Bitwa na głosy

TVN ponownie pozwie TVP za dzielenie programów?

Hubert Urbański i gwiazdy show Bitwa na głosy | Foto: FORUM

TVN nie podoba się, że TVP omija ustawę medialną i dzieli na kilka części swoje programy, by w przerwie emitować bloki reklamowe. TVP już raz przegrała proces w tej sprawie, teraz szykuje się kolejny.

Hubert Urbański i gwiazdy show Bitwa na głosy | fot. FORUM
Hubert Urbański i gwiazdy show Bitwa na głosy | fot. FORUM

Telewizję publiczną sprawdza już pod tym względem Krajowa Rada Radiofonii i Telewizji. Regulator najpierw prowadził postępowanie w sprawie transmisji z gali Telekamer.

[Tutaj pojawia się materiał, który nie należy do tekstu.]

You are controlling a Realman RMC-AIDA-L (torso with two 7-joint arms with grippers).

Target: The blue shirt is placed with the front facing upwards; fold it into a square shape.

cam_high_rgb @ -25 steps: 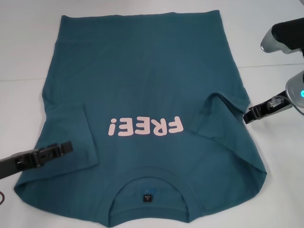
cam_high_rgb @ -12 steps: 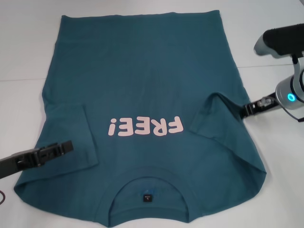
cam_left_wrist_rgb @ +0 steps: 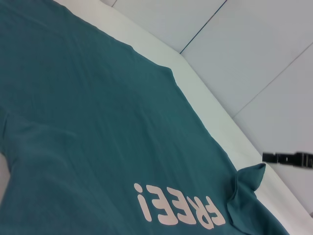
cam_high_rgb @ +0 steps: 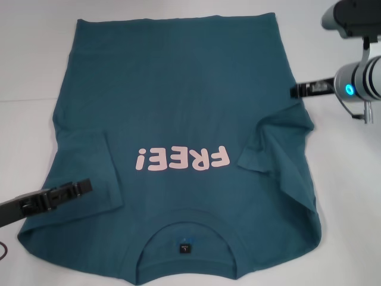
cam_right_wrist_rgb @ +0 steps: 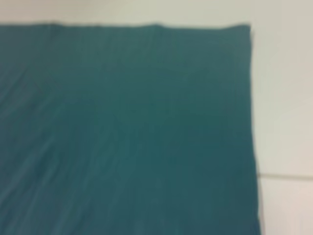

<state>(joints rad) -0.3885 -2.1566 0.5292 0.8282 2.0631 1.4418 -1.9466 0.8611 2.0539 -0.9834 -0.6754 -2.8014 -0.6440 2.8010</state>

Niedawno doszedł do tego przypadek show „Bitwa na głosy”.

Podczas wręczania Telekamer w lutym tego roku Dwójka pokazała najpierw „Powitanie gwiazd”, potem reklamy i pierwszą część wręczania statuetek. Następnie znów wprowadziła przerwę: podczas gdy osoby obecne na gali oglądały nagradzanie kanałów tematycznych, telewidzom pokazano reklamy. Potem transmisję wznowiono.

Z kolei w przypadku programu rozrywkowego „Bitwa na głosy” (zadebiutował 5 marca i jest nadawany w soboty o godz. 20:00) Dwójka jednego wieczora emituje dwie części show, przedzielone reklamami. TVP twierdzi, że pokazuje „Bitwę” w dwóch „niezależnych odcinkach” i że „nie dzieli programu reklamami”.

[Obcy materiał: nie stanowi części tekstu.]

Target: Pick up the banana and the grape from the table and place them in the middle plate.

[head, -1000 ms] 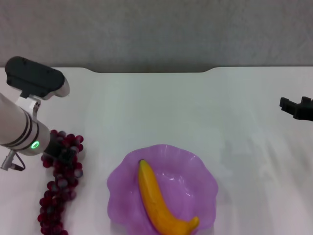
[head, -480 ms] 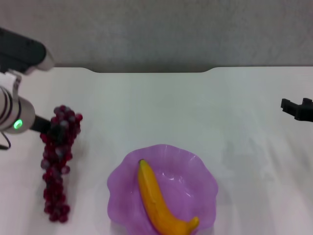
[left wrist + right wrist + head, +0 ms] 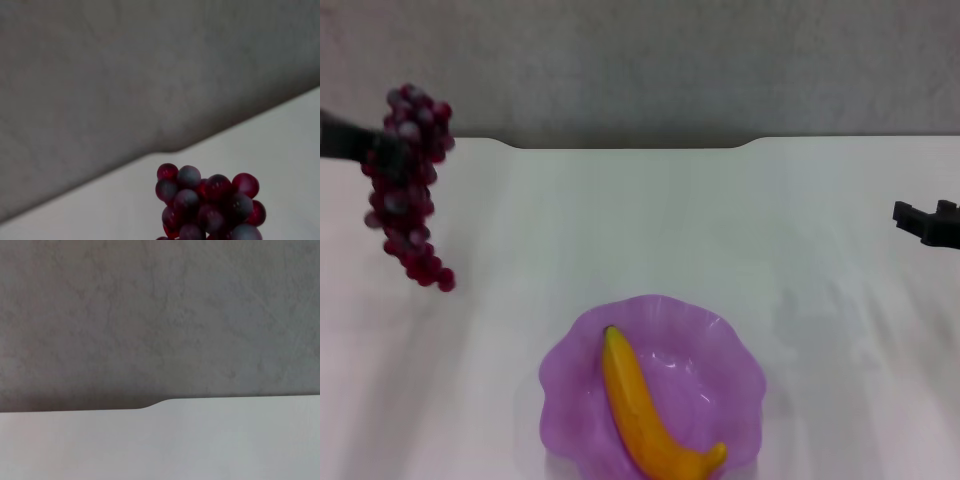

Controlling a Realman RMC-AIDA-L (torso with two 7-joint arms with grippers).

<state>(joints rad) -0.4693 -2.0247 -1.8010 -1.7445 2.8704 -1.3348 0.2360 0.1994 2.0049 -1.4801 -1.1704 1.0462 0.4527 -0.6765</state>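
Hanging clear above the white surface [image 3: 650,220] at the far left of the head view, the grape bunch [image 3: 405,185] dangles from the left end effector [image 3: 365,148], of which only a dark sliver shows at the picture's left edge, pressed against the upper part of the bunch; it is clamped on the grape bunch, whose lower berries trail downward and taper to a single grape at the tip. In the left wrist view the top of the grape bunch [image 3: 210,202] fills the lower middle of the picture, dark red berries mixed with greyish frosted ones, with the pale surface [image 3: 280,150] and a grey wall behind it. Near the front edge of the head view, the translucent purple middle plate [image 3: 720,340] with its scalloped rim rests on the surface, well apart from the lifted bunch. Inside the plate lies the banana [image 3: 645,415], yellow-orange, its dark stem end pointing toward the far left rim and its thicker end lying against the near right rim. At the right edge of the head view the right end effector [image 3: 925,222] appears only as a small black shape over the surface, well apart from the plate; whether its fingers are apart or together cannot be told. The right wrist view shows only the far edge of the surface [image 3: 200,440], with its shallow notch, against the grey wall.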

„Złożymy pozew w związku z polityką TVP, polegającą na nieuprawnionym przerywaniu programów blokami reklamowymi” – zapowiada Karol Smoląg, rzecznik prasowy TVN. „Sprawą zajmują się obecnie nasi prawnicy, przygotowując materiały dla sądu. Procedura wygląda tak, jeśli sąd uzna zasadność naszego wniosku, TVP otrzyma wezwanie do zaprzestania dzielenia programów na części przerywane reklamami, a jeśli się do niego nie zastosuje, skierujemy przeciwko niej pozew” – wyjaśnia.

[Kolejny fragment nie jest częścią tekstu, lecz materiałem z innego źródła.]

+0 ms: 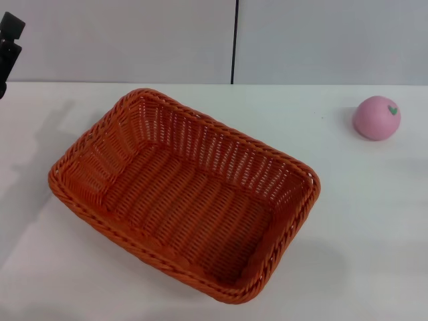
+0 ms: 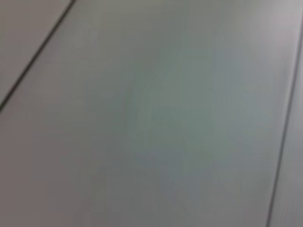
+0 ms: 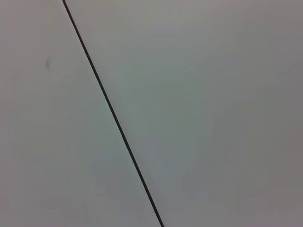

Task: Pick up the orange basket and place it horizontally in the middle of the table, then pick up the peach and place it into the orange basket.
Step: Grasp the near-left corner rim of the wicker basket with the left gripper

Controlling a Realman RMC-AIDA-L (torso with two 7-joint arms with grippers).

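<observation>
setting: lab-style test bench | evidence: bare white table (image 1: 374, 221), plain grey panelled wall (image 1: 321, 40) behind

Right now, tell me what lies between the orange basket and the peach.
Nothing: the head view shows only bare white table between the orange basket and the peach.

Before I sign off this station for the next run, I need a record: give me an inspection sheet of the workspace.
Surface: white table, bare around the items.
Job's things: orange basket sits skewed, upright, nothing inside; peach rests on the table toward the robot's far right, apart from the basket.
Clutter: nothing seen.
Hands: left hand partly in view at the far left edge, touching nothing; right hand not in view.
Cables: nothing seen.
Surroundings: pale wall panels with a dark seam behind the table.
</observation>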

Sprawę bada także KRRiT, ale jedyne, co może zrobić, to wezwać telewizję publiczną do zaniechania przerywania programów. Prawo karania za takie działania regulator otrzyma dopiero w znowelizowanej ustawie o radiofonii i telewizji (z poprawkami Senatu wróciła do Sejmu) – a i tak nie będzie go mógł zastosować wstecz.

Jeśli dojdzie do rozprawy z TVN, telewizji publicznej grożą konsekwencje finansowe. Już raz publiczna telewizja je poniosła: musiała wpłacić 500 tys. zł na Polski Instytut Sztuki Filmowej. W 2007 roku za dzielenie przerwami reklamowymi programów „Przebojowa noc” (TVP1) i „Gwiazdy tańczą na lodzie” (TVP2) TVN wytoczyła TVP proces o naruszanie zasad uczciwej konkurencji. Proces przeszedł przez wszystkie instancje i w listopadzie 2010 roku zakończył się ostateczną przegraną TVP: Sąd Najwyższy oddalił jej kasację.